Abdani Siti Raihanah, Zulkifley Mohd Asyraf, Shahrimin Mohamad Ibrani, Zulkifley Nuraisyah Hani
Faculty of Humanities, Management and Science, Universiti Putra Malaysia (Bintulu Campus), Bintulu 97008, Sarawak, Malaysia.
Department of Electrical, Electronic and Systems Engineering, Faculty of Engineering and Built Environment, Universiti Kebangsaan Malaysia, Bangi 43600, Selangor, Malaysia.
Diagnostics (Basel). 2022 Mar 5;12(3):639. doi: 10.3390/diagnostics12030639.
Pterygium is an eye condition that causes the fibrovascular tissues to grow towards the corneal region. At the early stage, it is not a harmful condition, except for slight discomfort for the patients. However, it will start to affect the eyesight of the patient once the tissues encroach towards the corneal region, with a more serious impact if it has grown into the pupil region. Therefore, this condition needs to be identified as early as possible to halt its growth, with the use of simple eye drops and sunglasses. One of the associated risk factors for this condition is a low educational level, which explains the reason that the majority of the patients are not aware of this condition. Hence, it is important to develop an automated pterygium screening system based on simple imaging modalities such as a mobile phone camera so that it can be assessed by many people. During the early stage of automated pterygium screening system development, conventional machine learning techniques such as support vector machines and artificial neural networks are the de facto algorithms to detect the presence of pterygium tissues. However, with the arrival of the deep learning era, coupled with the availability of large training data, deep learning networks have replaced the conventional networks in screening for the pterygium condition. The deep learning networks have been successfully implemented for three major purposes, which are to classify an image regarding whether there is the presence of pterygium tissues or not, to localize the lesion tissues through object detection methodology, and to semantically segment the lesion tissues at the pixel level. This review paper summarizes the type, severity, risk factors, and existing state-of-the-art technology in automated pterygium screening systems. A few available datasets are also discussed in this paper for both classification and segmentation tasks. In conclusion, a computer-assisted pterygium screening system will benefit many people all over the world, especially in alerting them to the possibility of having this condition so that preventive actions can be advised at an early stage.

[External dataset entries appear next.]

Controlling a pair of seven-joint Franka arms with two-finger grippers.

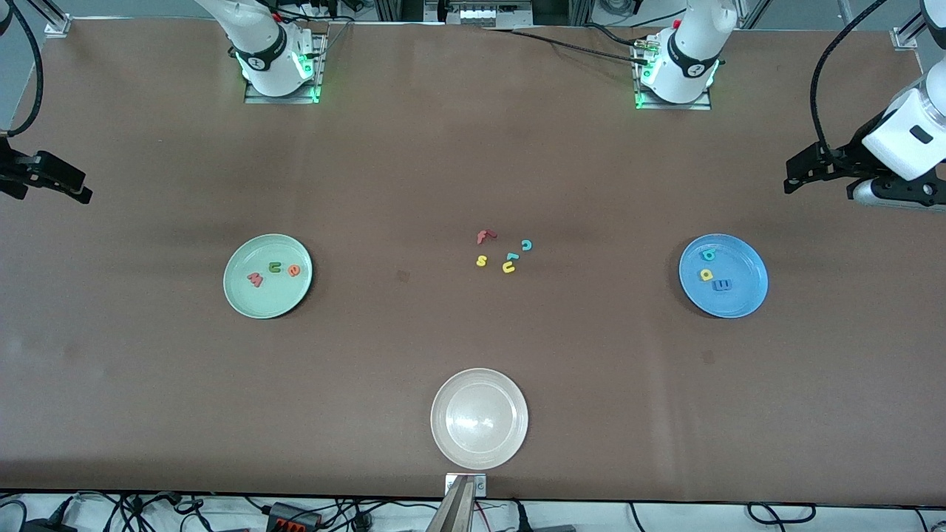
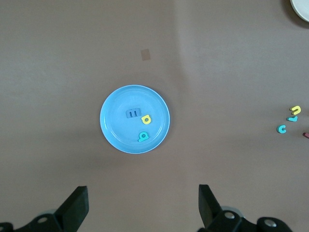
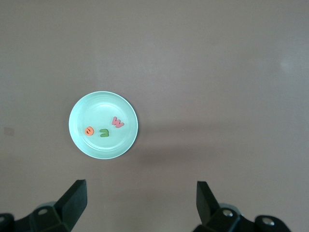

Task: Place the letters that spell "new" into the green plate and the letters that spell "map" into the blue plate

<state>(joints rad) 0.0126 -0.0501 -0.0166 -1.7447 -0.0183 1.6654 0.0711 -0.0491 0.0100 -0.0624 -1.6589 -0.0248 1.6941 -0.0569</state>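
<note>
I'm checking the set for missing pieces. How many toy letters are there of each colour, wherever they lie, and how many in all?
Yellow: 3, p, s, u
Teal: 3, a, c, small piece by the u
Red or salmon: 2, w, f
Dark green: 1, n
Orange: 1, e
Blue: 1, m
Total: 11

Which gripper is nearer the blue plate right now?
Left. The left gripper hangs at the blue plate's end of the table; the right gripper is up at the green plate's end.
</note>
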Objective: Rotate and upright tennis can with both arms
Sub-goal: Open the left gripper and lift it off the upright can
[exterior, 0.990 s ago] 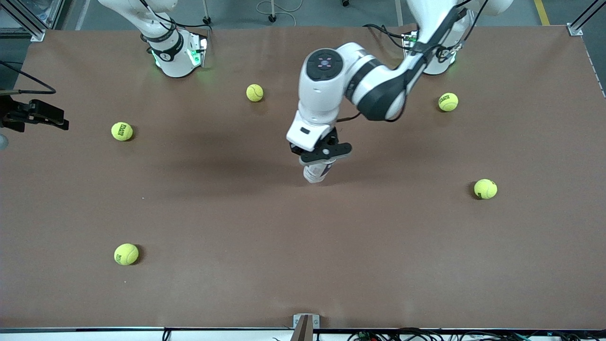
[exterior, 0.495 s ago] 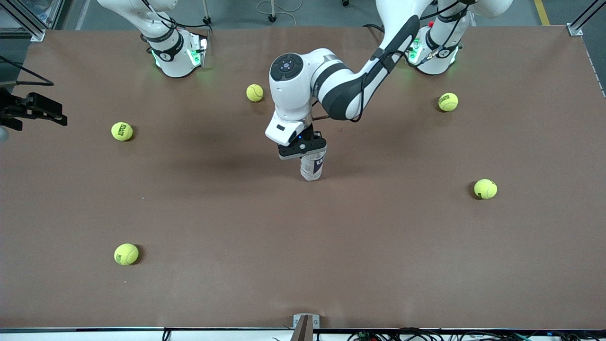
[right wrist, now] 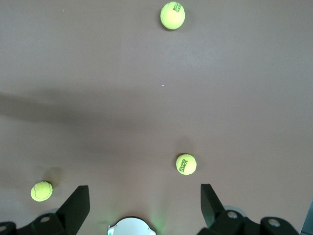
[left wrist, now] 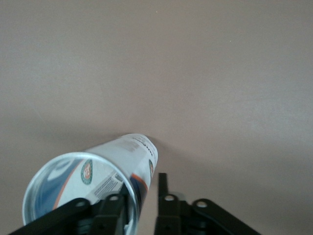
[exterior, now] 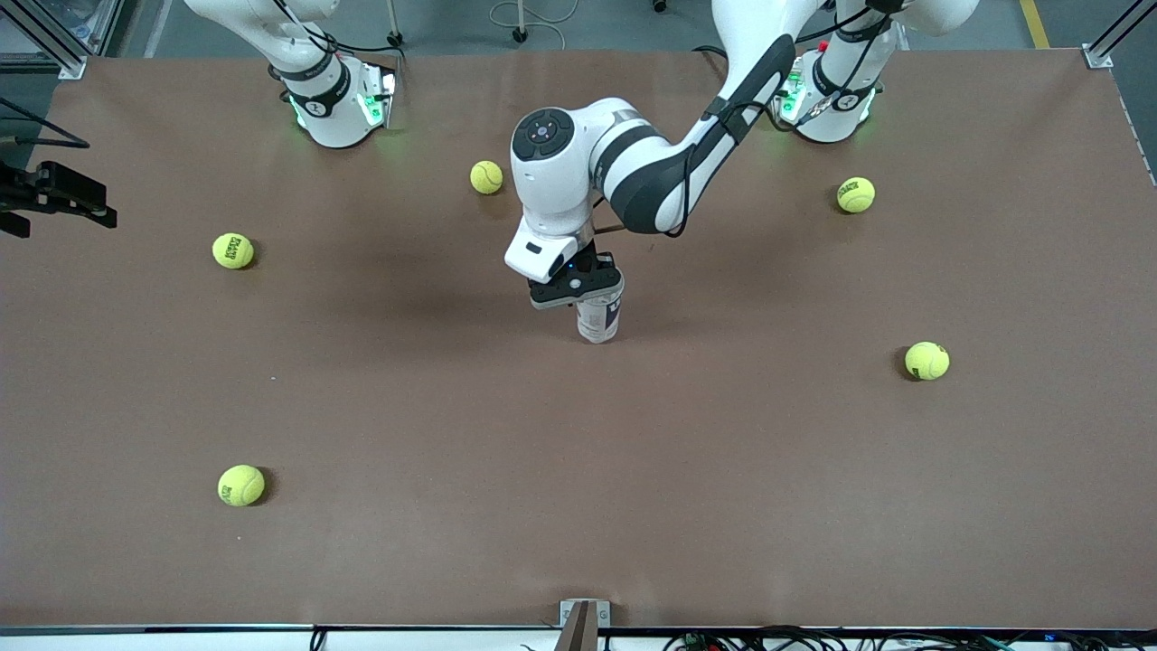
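The tennis can (exterior: 599, 321) stands on its base in the middle of the brown table (exterior: 578, 470), open mouth upward. Its white, navy and red label shows in the left wrist view (left wrist: 98, 171). My left gripper (exterior: 587, 287) is over the can's mouth, straddling the rim (left wrist: 139, 192). One finger is inside the clear wall. The other finger (left wrist: 163, 188) stands outside it, with a narrow gap to the wall. My right gripper (exterior: 54, 194) waits in the air past the right arm's end of the table, wide open with nothing between its fingers (right wrist: 143, 191).
Several yellow-green tennis balls lie scattered: one (exterior: 486, 177) close to the left arm's wrist, others (exterior: 233, 250) (exterior: 240, 485) toward the right arm's end, others (exterior: 855, 194) (exterior: 926, 361) toward the left arm's end. The right arm's base (right wrist: 131, 226) shows under its gripper.
The left arm swung round and shifted slightly toward the right arm's end, bringing the can upright. Its fingers have parted a little. The right gripper drifted slightly away.
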Action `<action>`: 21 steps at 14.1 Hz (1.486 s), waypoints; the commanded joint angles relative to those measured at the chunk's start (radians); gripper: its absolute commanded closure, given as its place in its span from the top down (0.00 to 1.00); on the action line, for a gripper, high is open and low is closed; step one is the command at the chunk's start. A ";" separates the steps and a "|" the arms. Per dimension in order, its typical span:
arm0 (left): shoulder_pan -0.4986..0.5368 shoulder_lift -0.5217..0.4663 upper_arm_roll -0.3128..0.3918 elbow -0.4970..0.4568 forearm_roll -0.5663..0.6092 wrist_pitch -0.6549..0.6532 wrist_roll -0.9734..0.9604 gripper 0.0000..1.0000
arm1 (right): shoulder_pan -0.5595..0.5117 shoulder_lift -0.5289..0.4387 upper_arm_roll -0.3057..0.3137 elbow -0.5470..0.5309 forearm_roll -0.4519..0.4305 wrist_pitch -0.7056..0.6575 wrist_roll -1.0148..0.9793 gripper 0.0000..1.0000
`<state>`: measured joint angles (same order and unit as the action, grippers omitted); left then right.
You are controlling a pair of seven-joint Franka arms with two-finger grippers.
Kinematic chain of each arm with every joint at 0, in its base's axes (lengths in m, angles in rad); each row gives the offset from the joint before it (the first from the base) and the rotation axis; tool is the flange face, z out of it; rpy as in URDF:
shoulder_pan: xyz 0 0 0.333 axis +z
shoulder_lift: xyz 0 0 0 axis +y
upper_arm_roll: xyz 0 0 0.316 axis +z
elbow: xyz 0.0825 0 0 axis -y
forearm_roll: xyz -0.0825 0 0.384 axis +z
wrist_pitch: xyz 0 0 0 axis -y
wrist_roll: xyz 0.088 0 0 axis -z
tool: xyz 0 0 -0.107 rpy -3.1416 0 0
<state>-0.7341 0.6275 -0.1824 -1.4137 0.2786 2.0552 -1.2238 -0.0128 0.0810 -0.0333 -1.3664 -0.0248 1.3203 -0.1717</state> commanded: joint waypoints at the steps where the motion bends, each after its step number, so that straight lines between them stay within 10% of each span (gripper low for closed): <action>1: -0.002 0.008 0.001 0.041 0.019 -0.024 0.007 0.79 | 0.014 -0.108 -0.020 -0.140 0.008 0.057 -0.014 1.00; 4: -0.001 -0.008 0.001 0.051 0.019 -0.024 0.004 1.00 | 0.010 -0.145 -0.019 -0.171 0.008 0.060 -0.014 1.00; 11: 0.027 -0.109 0.000 0.052 0.017 -0.067 0.006 1.00 | 0.005 -0.181 -0.019 -0.181 0.009 0.060 -0.012 1.00; 21: 0.421 -0.334 -0.012 0.032 -0.124 -0.263 0.522 1.00 | -0.007 -0.194 -0.020 -0.181 0.077 0.054 0.041 1.00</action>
<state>-0.3693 0.3472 -0.1825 -1.3506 0.1908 1.8450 -0.8083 -0.0112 -0.0789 -0.0531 -1.5106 0.0263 1.3666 -0.1644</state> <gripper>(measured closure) 0.000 0.000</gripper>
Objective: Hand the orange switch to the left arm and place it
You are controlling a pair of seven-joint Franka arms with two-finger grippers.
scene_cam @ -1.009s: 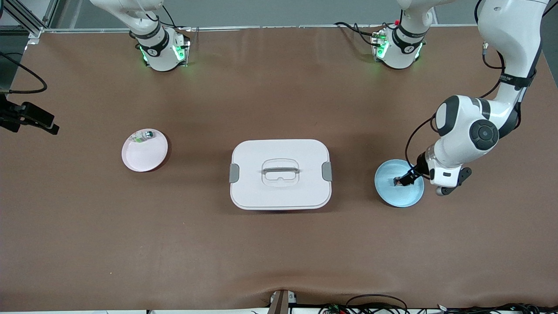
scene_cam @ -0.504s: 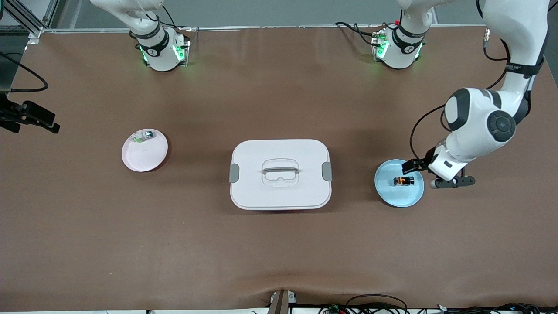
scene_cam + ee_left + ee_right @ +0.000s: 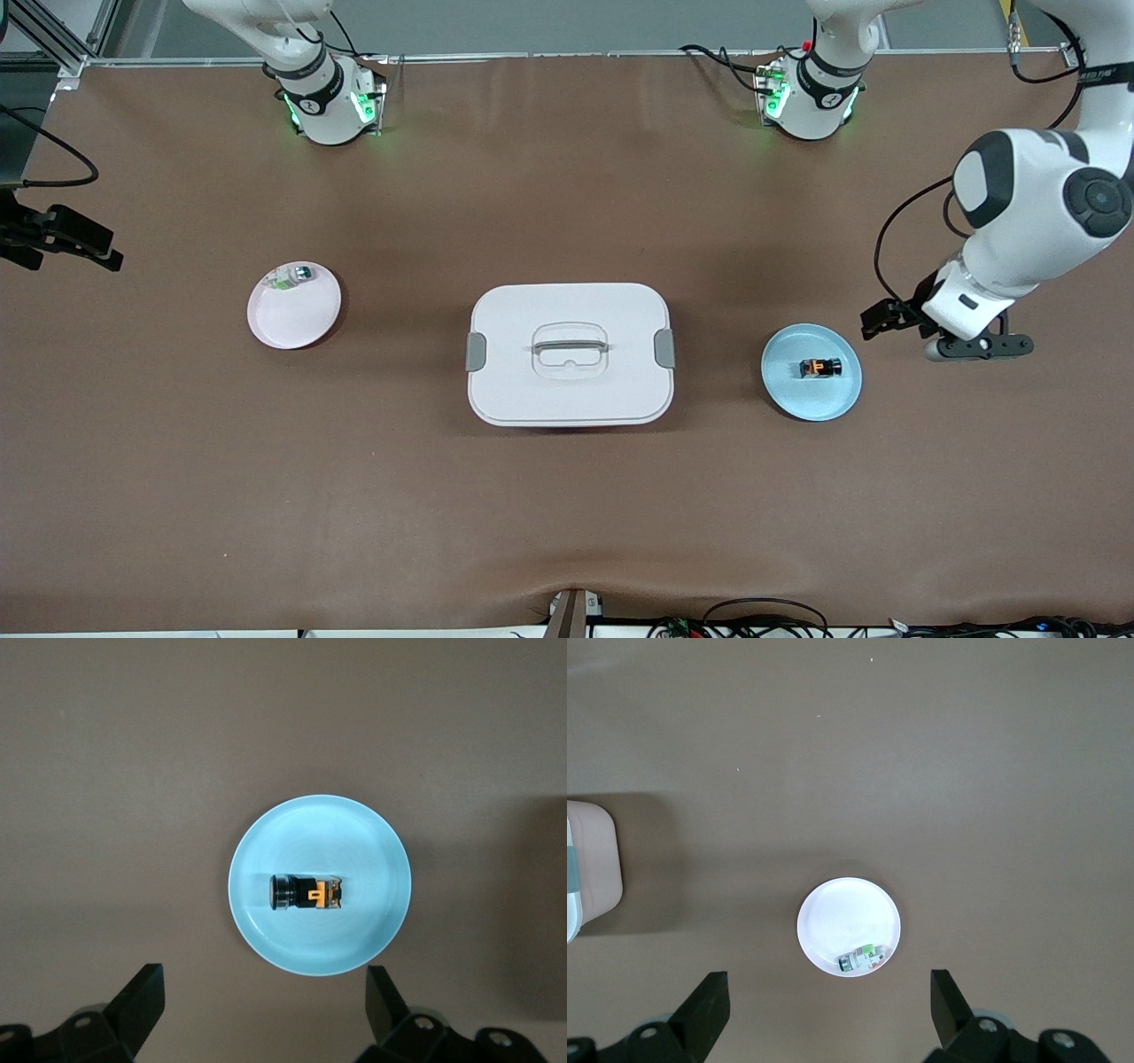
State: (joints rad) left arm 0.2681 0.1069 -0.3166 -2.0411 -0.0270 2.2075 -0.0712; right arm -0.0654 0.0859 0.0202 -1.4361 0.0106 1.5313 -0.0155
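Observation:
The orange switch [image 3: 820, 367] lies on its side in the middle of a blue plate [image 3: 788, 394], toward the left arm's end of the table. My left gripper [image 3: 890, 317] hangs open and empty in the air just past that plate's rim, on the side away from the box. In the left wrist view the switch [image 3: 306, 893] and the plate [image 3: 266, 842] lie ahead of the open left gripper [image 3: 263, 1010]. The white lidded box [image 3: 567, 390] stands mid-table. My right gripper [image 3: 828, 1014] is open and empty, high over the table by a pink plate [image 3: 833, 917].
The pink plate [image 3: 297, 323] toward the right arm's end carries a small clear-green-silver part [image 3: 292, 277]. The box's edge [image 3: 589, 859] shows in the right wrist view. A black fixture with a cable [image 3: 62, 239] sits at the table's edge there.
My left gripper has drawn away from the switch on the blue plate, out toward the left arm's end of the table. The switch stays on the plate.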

翼状胬肉是一种导致纤维血管组织向角膜区域生长的眼部疾病。在早期,除了给患者带来轻微不适外,它并不是一种有害的病症。然而,一旦组织侵入角膜区域,就会开始影响患者的视力,如果长入瞳孔区域,影响会更严重。因此,需要尽早识别这种病症以阻止其生长,可使用简单的眼药水和太阳镜。这种病症的相关风险因素之一是教育水平低,这就解释了为什么大多数患者不了解这种病症。因此,开发一种基于手机摄像头等简单成像方式的自动化翼状胬肉筛查系统很重要,这样许多人都可以进行评估。在自动化翼状胬肉筛查系统开发的早期阶段,支持向量机和人工神经网络等传统机器学习技术是检测翼状胬肉组织存在的实际算法。然而,随着深度学习时代的到来,加上有大量的训练数据,深度学习网络在翼状胬肉病症筛查中取代了传统网络。深度学习网络已成功用于三个主要目的,即对图像进行分类以确定是否存在翼状胬肉组织、通过目标检测方法定位病变组织以及在像素级别对病变组织进行语义分割。这篇综述文章总结了自动化翼状胬肉筛查系统的类型、严重程度、风险因素和现有技术水平。本文还讨论了一些用于分类和分割任务的可用数据集。总之,计算机辅助翼状胬肉筛查系统将造福全世界许多人,特别是提醒他们有可能患有这种病症,以便在早期就可以给出预防措施建议。